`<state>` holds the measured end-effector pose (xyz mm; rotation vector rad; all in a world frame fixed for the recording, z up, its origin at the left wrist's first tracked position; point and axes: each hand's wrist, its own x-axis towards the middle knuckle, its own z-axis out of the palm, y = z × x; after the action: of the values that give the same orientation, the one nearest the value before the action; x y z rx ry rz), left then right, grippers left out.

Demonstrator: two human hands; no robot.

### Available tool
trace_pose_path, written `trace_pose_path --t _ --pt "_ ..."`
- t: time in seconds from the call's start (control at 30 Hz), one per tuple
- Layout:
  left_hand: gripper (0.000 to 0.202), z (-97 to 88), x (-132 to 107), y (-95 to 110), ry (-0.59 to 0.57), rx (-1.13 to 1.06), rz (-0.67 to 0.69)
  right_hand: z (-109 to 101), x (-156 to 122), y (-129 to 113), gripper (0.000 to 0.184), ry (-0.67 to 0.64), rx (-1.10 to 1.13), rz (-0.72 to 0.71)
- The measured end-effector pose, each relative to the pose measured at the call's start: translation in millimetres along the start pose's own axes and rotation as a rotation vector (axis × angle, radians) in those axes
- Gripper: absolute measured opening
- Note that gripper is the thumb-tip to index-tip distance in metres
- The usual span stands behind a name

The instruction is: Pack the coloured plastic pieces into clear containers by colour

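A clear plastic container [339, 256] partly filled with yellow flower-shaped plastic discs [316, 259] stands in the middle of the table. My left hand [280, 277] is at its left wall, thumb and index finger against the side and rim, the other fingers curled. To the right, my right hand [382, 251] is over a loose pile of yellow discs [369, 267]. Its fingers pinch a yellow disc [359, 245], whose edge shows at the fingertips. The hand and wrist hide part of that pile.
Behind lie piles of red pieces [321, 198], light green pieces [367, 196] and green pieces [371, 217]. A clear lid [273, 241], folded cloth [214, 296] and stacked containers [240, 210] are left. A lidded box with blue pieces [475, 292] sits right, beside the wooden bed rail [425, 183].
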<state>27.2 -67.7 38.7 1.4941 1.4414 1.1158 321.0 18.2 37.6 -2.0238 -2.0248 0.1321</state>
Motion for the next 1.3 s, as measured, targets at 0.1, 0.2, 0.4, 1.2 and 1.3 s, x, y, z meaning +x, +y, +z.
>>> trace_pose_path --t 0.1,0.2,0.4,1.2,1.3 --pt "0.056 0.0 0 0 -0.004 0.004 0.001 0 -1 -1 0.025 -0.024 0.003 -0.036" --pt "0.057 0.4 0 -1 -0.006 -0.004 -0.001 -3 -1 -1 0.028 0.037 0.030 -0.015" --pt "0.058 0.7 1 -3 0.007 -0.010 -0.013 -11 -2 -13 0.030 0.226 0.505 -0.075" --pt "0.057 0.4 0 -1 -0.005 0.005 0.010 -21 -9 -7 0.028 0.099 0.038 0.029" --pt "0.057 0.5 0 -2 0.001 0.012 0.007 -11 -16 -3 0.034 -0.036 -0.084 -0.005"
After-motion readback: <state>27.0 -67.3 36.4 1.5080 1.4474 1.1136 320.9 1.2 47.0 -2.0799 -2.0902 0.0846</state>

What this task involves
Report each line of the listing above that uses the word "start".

Completed exercise
- t: time in seconds from the call's start (control at 30 Hz), one per tuple
- The measured end-effector pose, each relative to the pose measured at the call's start: translation in millimetres along the start pose's own axes and rotation as a rotation vector (axis × angle, radians) in those axes

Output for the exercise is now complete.